By treating inference strategies as a search over execution paths, the framework allows developers to apply algorithms such as depth‑first search, beam search, or Monte Carlo tree search without modifying the underlying business logic. This separation creates what the authors term “program‑in‑control” agents, where the code defines the overall workflow and the LLM performs only specific subtasks.

Case Study: Legacy Code Migration

The research team applied ENCOMPASS to a Java‑to‑Python translation agent. The workflow involved translating repository files, generating inputs, and validating outputs through execution. In a conventional Python implementation, adding search logic required defining a state machine, obscuring business logic and complicating code readability. Implementing beam search demanded explicit state management across a dictionary of variables.

Using ENCOMPASS, the team inserted branchpoint() statements before LLM calls, keeping the core logic linear and readable. Beam search applied at both the file and method levels outperformed simpler sampling strategies. The study found that performance improved linearly with the logarithm of inference cost, and the most effective fine‑grained beam search strategy would have been the most complex to implement with traditional coding methods.

Cost and Performance Scaling

Managing inference cost is a key concern for data officers overseeing AI project budgets. The researchers compared scaling the number of refinement loops in a “Reflexion” agent pattern—where an LLM critiques its own output—to using a best‑first search algorithm. The search‑based approach achieved comparable performance to the standard refinement method while reducing cost per task.

These results suggest that externalizing inference strategy allows teams to balance compute budget and accuracy without rewriting application code. A low‑stakes internal tool could employ a cheap, greedy search strategy, whereas a customer‑facing application could use a more exhaustive search, all within the same codebase.

Implications for Enterprise AI

Decoupling inference strategy from workflow logic aligns with established software engineering principles of modularity. Hard‑coding probabilistic logic into business applications creates technical debt, hampers testing, auditing, and upgrades. Separating concerns enables independent optimization of both logic and inference strategy.

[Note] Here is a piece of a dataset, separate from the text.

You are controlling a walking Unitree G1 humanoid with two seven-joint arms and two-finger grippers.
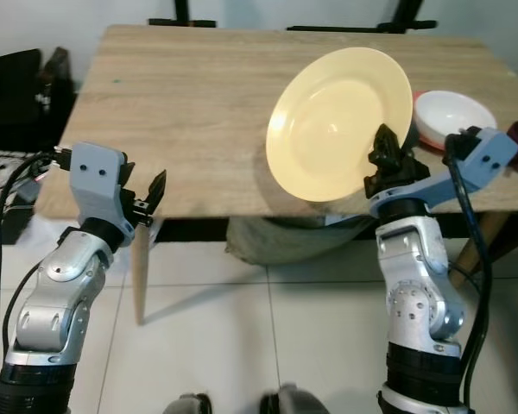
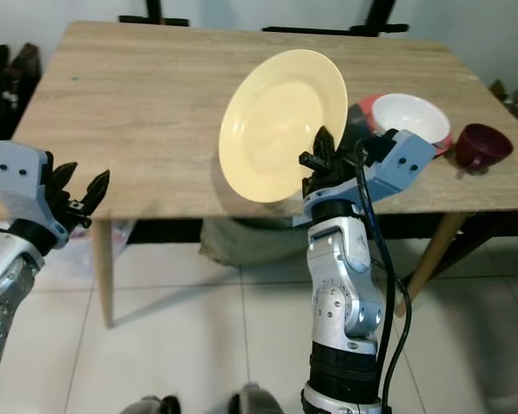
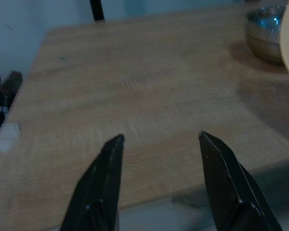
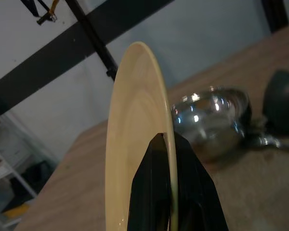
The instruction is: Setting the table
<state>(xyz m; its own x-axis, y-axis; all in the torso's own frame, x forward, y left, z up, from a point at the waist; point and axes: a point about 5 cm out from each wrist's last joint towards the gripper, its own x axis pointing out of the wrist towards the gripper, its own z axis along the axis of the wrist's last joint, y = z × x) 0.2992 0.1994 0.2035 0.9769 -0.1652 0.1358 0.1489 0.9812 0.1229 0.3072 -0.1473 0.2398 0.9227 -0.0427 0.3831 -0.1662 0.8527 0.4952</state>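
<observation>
My right gripper (image 1: 387, 153) is shut on the lower rim of a pale yellow plate (image 1: 337, 121). The plate stands tilted almost on edge above the front right part of the wooden table (image 1: 181, 103). In the right wrist view the plate (image 4: 135, 144) runs edge-on between the two black fingers (image 4: 151, 192). My left gripper (image 1: 152, 195) is open with nothing in it, hovering at the table's front left edge. The left wrist view looks past the spread gripper (image 3: 161, 138) over bare tabletop (image 3: 135, 86).
At the table's right end a white bowl (image 2: 410, 116) sits on a red plate, with a dark red cup (image 2: 482, 145) beside it. A steel bowl (image 4: 209, 120) stands behind the plate. A grey sack (image 1: 285, 237) lies under the table; dark gear (image 1: 13, 95) stands at left.
</observation>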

Governance benefits also emerge. If a particular search strategy produces hallucinations or errors, it can be adjusted globally without reviewing each agent’s code. This simplifies versioning of AI behaviors, a requirement in regulated industries where the “how” of a decision is as important as the outcome.

Future Directions

As inference‑time compute scales, managing execution paths will become increasingly complex. Enterprise architectures that isolate this complexity are likely to prove more durable than those that allow it to permeate the application layer. The research team plans to further evaluate ENCOMPASS in additional domains, including summarization and creative generation, where defining reliable scoring functions remains a challenge.

Overall, the PAN model and ENCOMPASS framework offer a structured way to separate logic from search in AI agents, potentially improving reliability, reducing maintenance overhead, and enabling more flexible cost‑performance trade‑offs in production environments.